Don wants us to know that he cares deeply. In his lawyer’s office in May, on the heels of discussing his interview with James Meredith back in 1974, he goes on to talk for several minutes about the evil of racism, on how Eagles receiver Riley Cooper using the word “nigger” last year drove him nuts, on how we would not believe how many people in the Philadelphia sports world spout racial epithets and how despicable that is. Hatred of any kind, he says, makes him crazy. And that’s the driving motivation of his work with inner-city kids, especially. All this from Tollefson can come across as too much, or simply self-serving. But it seems to be equal parts what Tollefson does believe and what he would like to believe, about himself. He wants to help other addicts, once his legal problems are behind him — to become the sort of man Gabriella can be proud of. He is a 61-year-old in recovery, trying to re-form himself.

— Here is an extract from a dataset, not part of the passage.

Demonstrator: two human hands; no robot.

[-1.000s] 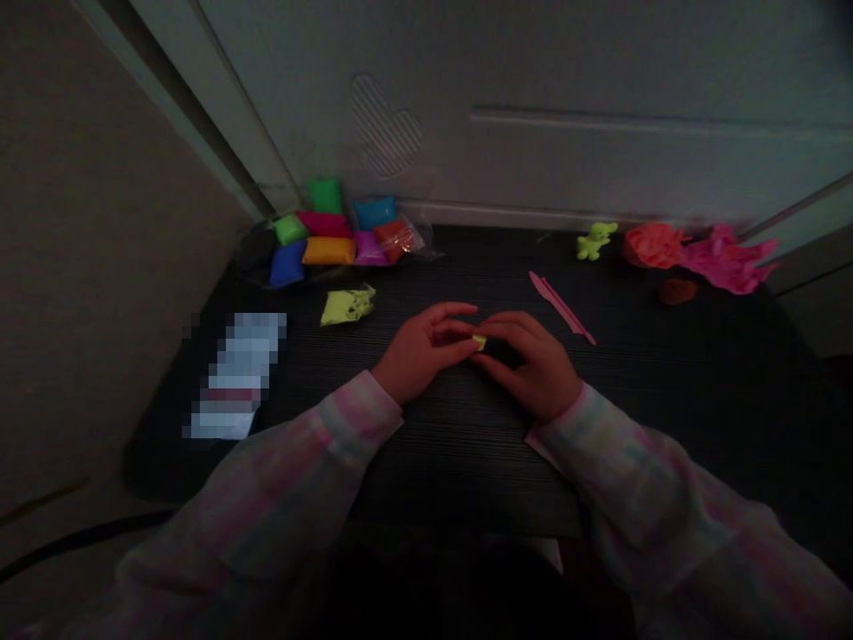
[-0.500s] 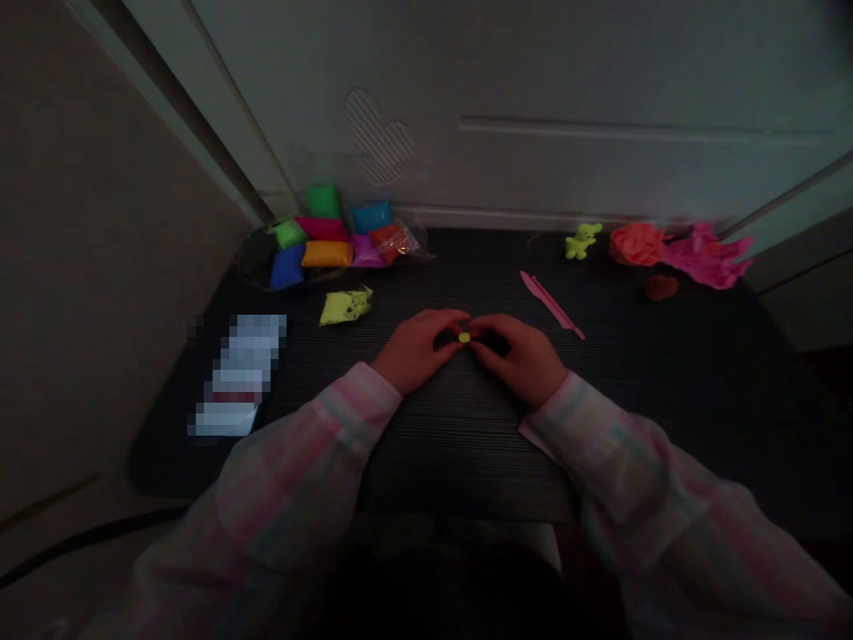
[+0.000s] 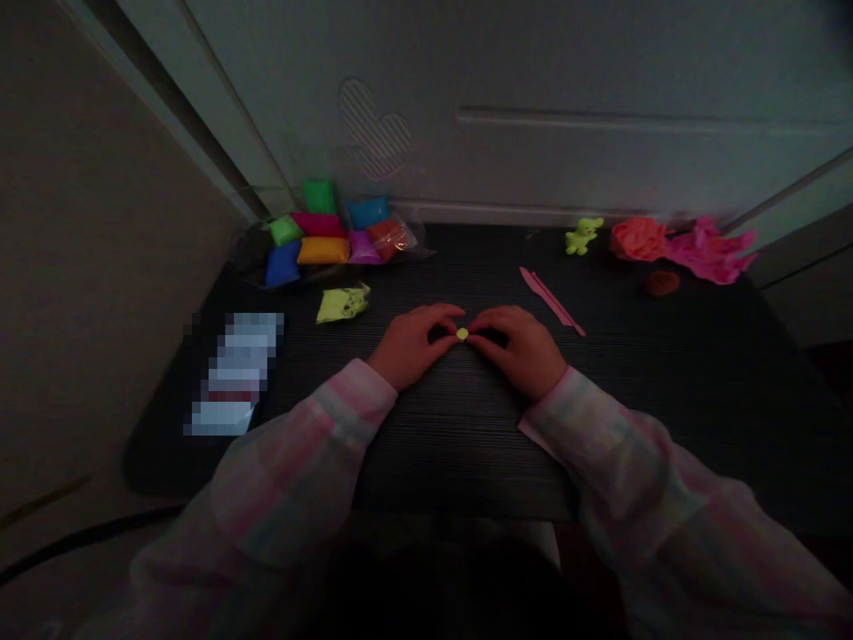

But when it comes to those Israeli bonds or credit-card scams or whether he hustled people through ticket packages or convinced people to trust him just because he was Tolly, Don turns silent. These allegations seem to have nothing to do with addiction; they’re all weird money-grabbing gambits. And when he’s confronted with them, one by one, Tollefson appears to go somewhere, as if he is leaving his lawyer’s office for a moment. Then, barely above a whisper:
“I can’t answer that.”
There are still many questions he hasn’t answered, for legal reasons, he says. But Tollefson knows the stakes go beyond a possible jail sentence. “I firmly believe that if you relapse, after as much addiction as I had for as long as I had,” he says, “you are kind of signing a death sentence. You’re headed in that direction pretty quickly.”
On that level — a man’s very survival at stake — you root for him. Don Tollefson knows he must come clean; he says that in therapy he’s totally open, about everything. But for us, he won’t go very deep into the story of what he has done wrong. His passion for mentoring inner-city kids pushed him to go too far, he does admit: “Sometimes my ambitions overcame my resources.” In the end, though, we need much more than that. Don Tollefson must come fully clean for us, too.